Dataset section section start
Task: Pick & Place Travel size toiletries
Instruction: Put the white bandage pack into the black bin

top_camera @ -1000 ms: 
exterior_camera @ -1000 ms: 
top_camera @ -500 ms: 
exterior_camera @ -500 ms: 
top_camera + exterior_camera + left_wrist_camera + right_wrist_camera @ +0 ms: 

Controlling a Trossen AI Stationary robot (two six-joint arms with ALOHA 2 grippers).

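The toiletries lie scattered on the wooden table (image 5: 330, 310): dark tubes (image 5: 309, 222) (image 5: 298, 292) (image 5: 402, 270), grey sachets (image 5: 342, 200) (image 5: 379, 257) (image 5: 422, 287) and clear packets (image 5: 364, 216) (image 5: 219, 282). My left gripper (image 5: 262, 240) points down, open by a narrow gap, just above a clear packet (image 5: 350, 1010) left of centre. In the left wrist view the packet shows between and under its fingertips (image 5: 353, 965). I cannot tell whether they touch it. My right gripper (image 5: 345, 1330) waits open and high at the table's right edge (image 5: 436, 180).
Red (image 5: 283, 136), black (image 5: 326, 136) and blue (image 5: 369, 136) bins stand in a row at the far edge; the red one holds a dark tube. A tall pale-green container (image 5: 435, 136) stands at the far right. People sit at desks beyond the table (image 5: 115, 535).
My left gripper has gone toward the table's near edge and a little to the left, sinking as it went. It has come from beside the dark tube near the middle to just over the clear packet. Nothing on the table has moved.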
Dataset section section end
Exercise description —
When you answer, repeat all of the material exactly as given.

Answer to this exercise —
Task: Pick & Place Travel size toiletries
Instruction: Put the white bandage pack into the black bin

top_camera @ -1000 ms: 
exterior_camera @ -1000 ms: 
top_camera @ -500 ms: 
exterior_camera @ -500 ms: 
top_camera + exterior_camera + left_wrist_camera + right_wrist_camera @ +0 ms: 

Controlling a Trossen AI Stationary robot (two six-joint arms with ALOHA 2 grippers).

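The toiletries lie scattered on the wooden table (image 5: 330, 310): dark tubes (image 5: 309, 222) (image 5: 298, 292) (image 5: 402, 270), grey sachets (image 5: 342, 200) (image 5: 379, 257) (image 5: 422, 287) and clear packets (image 5: 364, 216) (image 5: 219, 282). My left gripper (image 5: 262, 240) points down, open by a narrow gap, just above a clear packet (image 5: 350, 1010) left of centre. In the left wrist view the packet shows between and under its fingertips (image 5: 353, 965). I cannot tell whether they touch it. My right gripper (image 5: 345, 1330) waits open and high at the table's right edge (image 5: 436, 180).
Red (image 5: 283, 136), black (image 5: 326, 136) and blue (image 5: 369, 136) bins stand in a row at the far edge; the red one holds a dark tube. A tall pale-green container (image 5: 435, 136) stands at the far right. People sit at desks beyond the table (image 5: 115, 535).
My left gripper has gone toward the table's near edge and a little to the left, sinking as it went. It has come from beside the dark tube near the middle to just over the clear packet. Nothing on the table has moved.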

That was the complete answer.